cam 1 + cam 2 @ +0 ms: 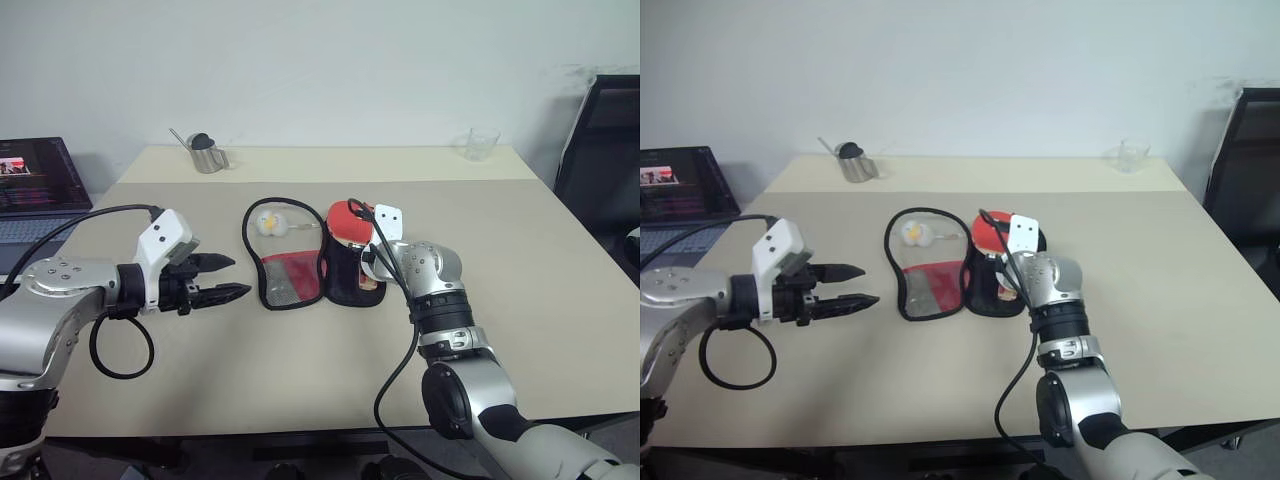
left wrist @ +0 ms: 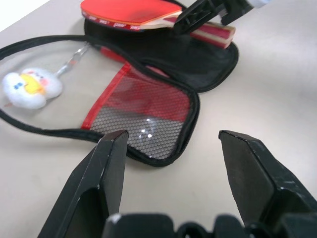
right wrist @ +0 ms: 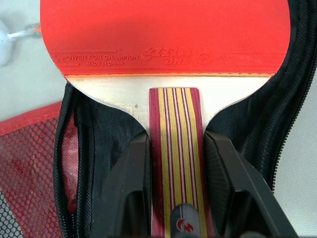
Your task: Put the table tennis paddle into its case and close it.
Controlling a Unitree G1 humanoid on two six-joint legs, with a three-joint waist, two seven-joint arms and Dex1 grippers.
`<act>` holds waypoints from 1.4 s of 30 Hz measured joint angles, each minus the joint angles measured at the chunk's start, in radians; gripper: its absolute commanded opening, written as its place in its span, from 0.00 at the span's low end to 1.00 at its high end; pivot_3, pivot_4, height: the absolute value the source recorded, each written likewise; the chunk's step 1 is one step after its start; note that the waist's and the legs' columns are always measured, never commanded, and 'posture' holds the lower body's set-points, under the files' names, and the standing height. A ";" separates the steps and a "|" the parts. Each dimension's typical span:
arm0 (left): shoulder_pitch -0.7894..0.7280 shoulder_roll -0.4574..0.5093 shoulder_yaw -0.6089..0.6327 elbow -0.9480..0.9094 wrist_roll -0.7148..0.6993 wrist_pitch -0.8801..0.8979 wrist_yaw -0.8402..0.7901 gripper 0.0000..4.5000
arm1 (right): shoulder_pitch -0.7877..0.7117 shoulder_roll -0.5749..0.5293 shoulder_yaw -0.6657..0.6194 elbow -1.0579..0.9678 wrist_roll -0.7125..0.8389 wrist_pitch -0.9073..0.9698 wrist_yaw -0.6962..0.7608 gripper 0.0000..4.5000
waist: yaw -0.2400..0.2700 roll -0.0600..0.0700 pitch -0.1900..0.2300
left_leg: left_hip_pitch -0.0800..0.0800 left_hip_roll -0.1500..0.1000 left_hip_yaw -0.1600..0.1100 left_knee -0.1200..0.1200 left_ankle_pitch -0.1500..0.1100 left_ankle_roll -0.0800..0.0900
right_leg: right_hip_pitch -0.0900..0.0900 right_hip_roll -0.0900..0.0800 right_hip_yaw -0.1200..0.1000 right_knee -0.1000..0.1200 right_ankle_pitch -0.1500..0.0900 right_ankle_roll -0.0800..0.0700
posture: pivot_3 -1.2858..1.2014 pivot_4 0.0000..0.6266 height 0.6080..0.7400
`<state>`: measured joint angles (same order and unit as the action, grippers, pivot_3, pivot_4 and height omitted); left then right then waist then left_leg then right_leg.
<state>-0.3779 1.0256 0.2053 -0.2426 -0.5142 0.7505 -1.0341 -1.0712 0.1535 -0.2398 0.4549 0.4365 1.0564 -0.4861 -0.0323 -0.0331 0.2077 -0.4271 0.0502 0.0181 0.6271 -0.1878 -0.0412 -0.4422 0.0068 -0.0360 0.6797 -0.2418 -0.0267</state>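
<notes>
A: Where's the table tennis paddle (image 3: 163,54) right now?

B: In the right gripper (image 3: 173,163). Its two black fingers are clamped on either side of the striped handle, and the red face points away from the hand, out over the black lining of the case (image 2: 163,74).

A: Why hold it by the handle?

B: My guess is so the round head can lead into the wide end of the pouch while the fingers stay clear of it.

A: And the other hand?

B: The left gripper (image 1: 222,278) hangs with its jaws well apart and nothing between them, off to the side of the open case; just ahead of its fingertips lies the mesh pocket flap (image 2: 143,124) (and beyond that, the white ball (image 1: 268,223)). It looks ready to fold the flap over once the paddle is seated.
</notes>
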 measured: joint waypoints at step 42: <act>0.014 -0.017 0.017 -0.037 -0.057 0.009 0.021 0.71 | 0.017 -0.001 0.034 0.025 0.017 0.012 -0.019 0.32 | 0.000 -0.001 -0.001 | 0.000 0.000 0.000 0.000 0.000 0.000 | 0.000 0.000 0.000 0.000 0.000 0.000 | 0.52 0.24 1.00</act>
<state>-0.3635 1.0089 0.2221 -0.2792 -0.5714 0.7594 -1.0127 -1.0545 0.1528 -0.2061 0.4796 0.4540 1.0681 -0.5052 -0.0325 -0.0343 0.2070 -0.4271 0.0503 0.0177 0.6272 -0.1878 -0.0412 -0.4421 0.0068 -0.0362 0.6797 -0.2418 -0.0267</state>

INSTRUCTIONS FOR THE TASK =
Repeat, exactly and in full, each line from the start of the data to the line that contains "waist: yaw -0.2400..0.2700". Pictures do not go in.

RESPONSE TO THIS TASK =
cam 1 + cam 2 @ +0 ms: 
left wrist @ +0 ms: 
right wrist @ +0 ms: 
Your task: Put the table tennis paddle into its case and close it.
Controlling a Unitree G1 humanoid on two six-joint legs, with a three-joint waist, two seven-joint arms and Dex1 grippers.
`<act>` holds waypoints from 1.4 s of 30 Hz measured joint angles, each minus the joint angles measured at the chunk's start, in radians; gripper: its absolute commanded opening, written as its place in its span, from 0.00 at the span's low end to 1.00 at its high end; pivot_3, pivot_4, height: the absolute value the source recorded, each written likewise; the chunk's step 1 is one step after its start; note that the waist's and the legs' columns are always measured, never commanded, and 'posture' holds the lower body's set-points, under the files' names, and the standing height. A ";" separates the steps and a "|" the parts. Each dimension's typical span:
arm0 (left): shoulder_pitch -0.7894..0.7280 shoulder_roll -0.4574..0.5093 shoulder_yaw -0.6089..0.6327 elbow -0.9480..0.9094 wrist_roll -0.7148..0.6993 wrist_pitch -0.8801..0.8979 wrist_yaw -0.8402..0.7901 gripper 0.0000..4.5000
arm1 (right): shoulder_pitch -0.7877..0.7117 shoulder_roll -0.5749..0.5293 shoulder_yaw -0.6657..0.6194 elbow -1.0579..0.9678 wrist_roll -0.7125..0.8389 wrist_pitch -0.9073..0.9698 wrist_yaw -0.6962..0.7608 gripper 0.0000..4.5000
waist: yaw -0.2400..0.2700 roll -0.0600..0.0700 pitch -0.1900..0.2300

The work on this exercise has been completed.